Aku lekas menoleh ke
arahnya. Seiring tenggelamnya mentari, entah mengapa tubuhnya seolah memudar.
Kesedihan segera bertumpuk-tumpuk di hatiku. Setitik air mata mengalir tanpa
kusadari.
Aku coba meraihnya,
namun tanganku hanya mengibas udara kosong.
“Jangan... pergi..”
ratapku malang.
Ia hanya tersenyum,
kemudian hilang sepenuhnya.
Apakah Andi itu? Hantu?
Halusinasi? Teman khayalan?
Yang aku tahu, aku baru
saja kehilangan seorang yang sangat berarti.
Part
5
Kesedihan yang hampir
kulupa muncul kembali. Namun itu bukan sedih yang menyakitkan, melainkan sedih
yang mengingatkanku bahwa aku pernah memiliki seseorang yang berharga. Aku
bersyukur karenanya.
Aku pun sampai pada
bagian akhir surat.
“Akhirnya kurasa aku harus jujur. Apa kau ingat rumor di sekolah kita?

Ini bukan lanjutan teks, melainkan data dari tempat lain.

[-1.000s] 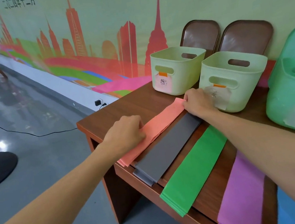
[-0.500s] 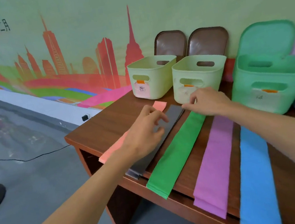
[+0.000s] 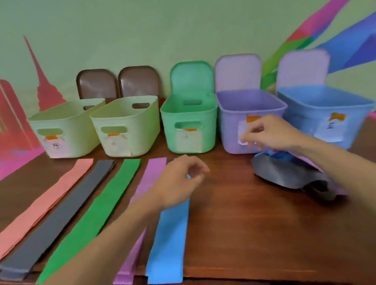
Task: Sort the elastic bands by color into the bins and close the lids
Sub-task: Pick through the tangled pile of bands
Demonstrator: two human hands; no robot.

Bahwa jika kita berada di belakang sekolah lalu berharap untuk dipertemukan
dengan seseorang, permintaan itu akan terkabul? Saat itu... aku berharap untuk
menemui diriku di masa lalu. Aku ingin diriku tidak mengalami kesalahan yang
sama, dan kecelakaan yang sama.
Ando,
tetaplah berhati-hati dalam mengambil keputusan. Selalu objektif.”
Seketika tanganku
bergetar. Gemuruh di dadaku bertalu-talu. Aku langsung beranjak menuju kamar
mandi. Kunyalakan lampu lalu kutatap bayangan yang terpantul di cermin.
Wajah kami berbeda,
tapi... ia bilang ia pernah mengalami operasi setelah kecelakaan. Sementara
postur tubuh kami... Saat ini aku teringat bahwa sepuluh tahun lalu, aku selalu
rindu untuk melihat postur ini yang tengah bekerja di kebun sekolah.
Aku pun tak bisa lagi
menahan derai air mata. Ini adalah perpisahan yang lebih jauh dari bentang
kutub. Dibatasi oleh garis dunia paralel yang tak kumengerti.
Saat ini aku sudah
hidup baik, tapi bagaimana denganmu? Apa kau hidup baik di sebelah sana?
Kurasa aku hanya bisa
mengatakan terima kasih... Terima kasih banyak.